**Exercise prompt**
Exactly retype the opening line of the entries and every line after it, ending with the line that contains "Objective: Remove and". Skip all pictures.

Items from a dataset
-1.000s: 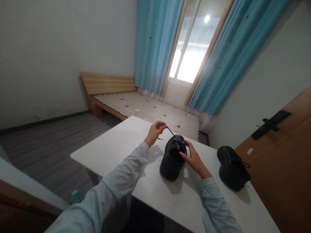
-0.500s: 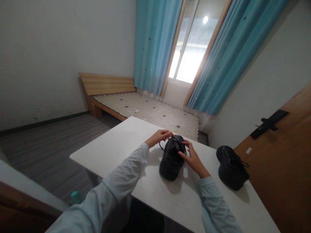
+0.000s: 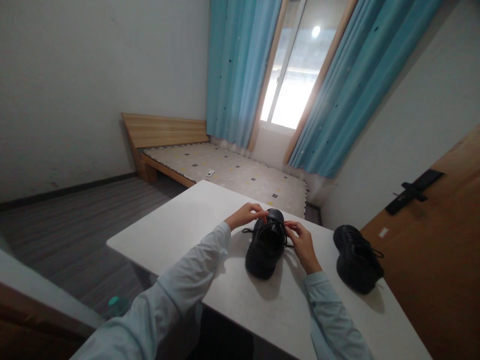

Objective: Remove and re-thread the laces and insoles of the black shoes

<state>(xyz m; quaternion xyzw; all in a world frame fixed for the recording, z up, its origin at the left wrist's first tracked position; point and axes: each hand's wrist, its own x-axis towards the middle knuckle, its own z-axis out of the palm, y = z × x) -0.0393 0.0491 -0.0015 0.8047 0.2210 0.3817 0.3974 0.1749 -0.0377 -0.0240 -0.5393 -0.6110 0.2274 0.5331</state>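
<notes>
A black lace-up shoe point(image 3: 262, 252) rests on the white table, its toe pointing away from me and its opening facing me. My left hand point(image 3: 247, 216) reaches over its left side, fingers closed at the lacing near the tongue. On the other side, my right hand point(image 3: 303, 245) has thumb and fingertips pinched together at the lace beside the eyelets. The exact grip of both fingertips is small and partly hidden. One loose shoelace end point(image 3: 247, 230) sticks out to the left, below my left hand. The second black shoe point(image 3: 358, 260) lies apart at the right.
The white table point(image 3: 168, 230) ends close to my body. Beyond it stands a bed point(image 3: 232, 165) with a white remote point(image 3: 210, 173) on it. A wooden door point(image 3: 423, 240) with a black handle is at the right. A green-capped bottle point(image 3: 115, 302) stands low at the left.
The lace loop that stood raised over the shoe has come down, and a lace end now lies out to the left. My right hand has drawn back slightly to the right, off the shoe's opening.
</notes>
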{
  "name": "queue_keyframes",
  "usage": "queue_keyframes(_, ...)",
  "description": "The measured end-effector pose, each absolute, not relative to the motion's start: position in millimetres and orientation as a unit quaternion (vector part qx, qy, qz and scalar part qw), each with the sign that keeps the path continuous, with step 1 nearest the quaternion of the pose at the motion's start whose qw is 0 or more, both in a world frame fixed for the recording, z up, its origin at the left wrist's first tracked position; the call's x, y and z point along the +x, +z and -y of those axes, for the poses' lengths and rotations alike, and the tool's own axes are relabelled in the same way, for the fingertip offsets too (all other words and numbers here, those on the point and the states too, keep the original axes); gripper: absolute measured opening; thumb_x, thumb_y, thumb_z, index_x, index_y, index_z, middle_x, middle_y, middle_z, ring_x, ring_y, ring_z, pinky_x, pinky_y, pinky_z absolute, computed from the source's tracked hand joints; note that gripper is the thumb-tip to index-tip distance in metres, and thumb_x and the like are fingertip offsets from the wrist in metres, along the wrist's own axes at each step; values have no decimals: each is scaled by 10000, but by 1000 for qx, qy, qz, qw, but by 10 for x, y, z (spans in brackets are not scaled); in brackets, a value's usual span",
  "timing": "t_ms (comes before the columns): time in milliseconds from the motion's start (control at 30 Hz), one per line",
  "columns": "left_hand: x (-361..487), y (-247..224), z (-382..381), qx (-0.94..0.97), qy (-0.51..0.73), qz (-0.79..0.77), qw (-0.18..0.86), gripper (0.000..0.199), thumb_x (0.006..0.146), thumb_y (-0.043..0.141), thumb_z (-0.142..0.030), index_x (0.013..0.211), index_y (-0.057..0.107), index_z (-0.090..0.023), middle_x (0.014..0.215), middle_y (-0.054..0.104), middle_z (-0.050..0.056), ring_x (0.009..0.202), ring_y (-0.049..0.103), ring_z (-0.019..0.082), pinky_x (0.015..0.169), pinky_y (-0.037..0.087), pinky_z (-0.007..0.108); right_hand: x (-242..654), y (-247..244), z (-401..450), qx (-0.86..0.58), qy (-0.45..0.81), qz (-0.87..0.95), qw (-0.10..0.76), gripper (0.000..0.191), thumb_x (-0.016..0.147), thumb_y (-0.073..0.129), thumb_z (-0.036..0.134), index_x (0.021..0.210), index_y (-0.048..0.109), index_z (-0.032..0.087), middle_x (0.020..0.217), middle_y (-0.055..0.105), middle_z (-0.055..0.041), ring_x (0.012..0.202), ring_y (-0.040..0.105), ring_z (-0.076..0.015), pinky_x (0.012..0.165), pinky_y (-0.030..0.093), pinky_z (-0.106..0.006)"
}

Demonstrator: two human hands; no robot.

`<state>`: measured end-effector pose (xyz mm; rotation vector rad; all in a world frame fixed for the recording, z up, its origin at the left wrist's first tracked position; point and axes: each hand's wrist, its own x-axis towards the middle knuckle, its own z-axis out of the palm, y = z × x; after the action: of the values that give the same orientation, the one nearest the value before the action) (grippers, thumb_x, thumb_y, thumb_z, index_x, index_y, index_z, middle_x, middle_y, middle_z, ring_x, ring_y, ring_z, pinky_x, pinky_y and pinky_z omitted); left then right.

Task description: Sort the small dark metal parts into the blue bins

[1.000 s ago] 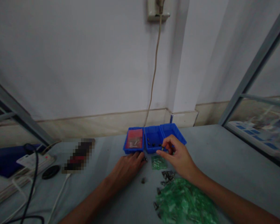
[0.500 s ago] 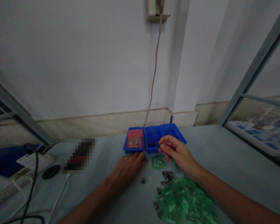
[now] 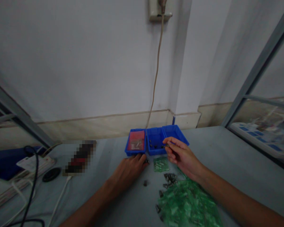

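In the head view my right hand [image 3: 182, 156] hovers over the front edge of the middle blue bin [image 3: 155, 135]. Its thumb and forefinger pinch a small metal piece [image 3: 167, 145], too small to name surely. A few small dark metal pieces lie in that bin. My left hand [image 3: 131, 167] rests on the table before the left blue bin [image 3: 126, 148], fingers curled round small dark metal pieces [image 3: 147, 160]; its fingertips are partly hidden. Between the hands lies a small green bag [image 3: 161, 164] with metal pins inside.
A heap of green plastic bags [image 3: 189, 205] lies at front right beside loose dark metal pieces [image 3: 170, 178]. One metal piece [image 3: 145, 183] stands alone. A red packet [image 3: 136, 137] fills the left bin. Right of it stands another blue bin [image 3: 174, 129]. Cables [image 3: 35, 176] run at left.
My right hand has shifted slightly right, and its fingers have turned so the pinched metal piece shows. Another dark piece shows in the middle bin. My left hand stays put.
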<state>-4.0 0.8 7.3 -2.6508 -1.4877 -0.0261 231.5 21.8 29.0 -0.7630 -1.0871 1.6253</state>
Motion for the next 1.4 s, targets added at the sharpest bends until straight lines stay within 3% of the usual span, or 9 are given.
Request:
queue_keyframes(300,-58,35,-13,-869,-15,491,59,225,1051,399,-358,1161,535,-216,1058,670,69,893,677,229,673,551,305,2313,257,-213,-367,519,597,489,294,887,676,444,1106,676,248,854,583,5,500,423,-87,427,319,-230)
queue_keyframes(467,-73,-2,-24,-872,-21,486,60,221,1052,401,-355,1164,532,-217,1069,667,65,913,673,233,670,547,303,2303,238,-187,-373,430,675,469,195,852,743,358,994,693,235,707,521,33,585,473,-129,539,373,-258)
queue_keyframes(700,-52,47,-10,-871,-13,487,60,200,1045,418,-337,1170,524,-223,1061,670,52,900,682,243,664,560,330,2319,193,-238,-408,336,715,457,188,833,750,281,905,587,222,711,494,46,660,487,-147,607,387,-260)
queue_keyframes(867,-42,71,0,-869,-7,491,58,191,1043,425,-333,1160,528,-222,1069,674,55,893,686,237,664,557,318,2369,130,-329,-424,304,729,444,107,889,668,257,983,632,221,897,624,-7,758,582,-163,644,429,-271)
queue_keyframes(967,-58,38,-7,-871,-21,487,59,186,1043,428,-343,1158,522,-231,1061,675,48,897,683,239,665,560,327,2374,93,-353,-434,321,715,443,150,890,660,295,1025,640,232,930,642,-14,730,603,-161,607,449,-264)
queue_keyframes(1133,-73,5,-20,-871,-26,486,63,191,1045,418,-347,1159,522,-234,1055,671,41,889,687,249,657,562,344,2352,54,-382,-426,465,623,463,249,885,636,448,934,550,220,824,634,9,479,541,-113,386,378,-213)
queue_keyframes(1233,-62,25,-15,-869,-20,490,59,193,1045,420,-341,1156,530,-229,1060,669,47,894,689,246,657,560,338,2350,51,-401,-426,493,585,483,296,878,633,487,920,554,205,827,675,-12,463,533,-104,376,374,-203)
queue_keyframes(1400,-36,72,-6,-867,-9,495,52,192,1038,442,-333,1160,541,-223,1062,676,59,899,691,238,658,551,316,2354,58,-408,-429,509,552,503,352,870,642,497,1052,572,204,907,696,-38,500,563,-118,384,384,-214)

**Response**
-1.000s: 
-0.500s: 
+0.000s: 

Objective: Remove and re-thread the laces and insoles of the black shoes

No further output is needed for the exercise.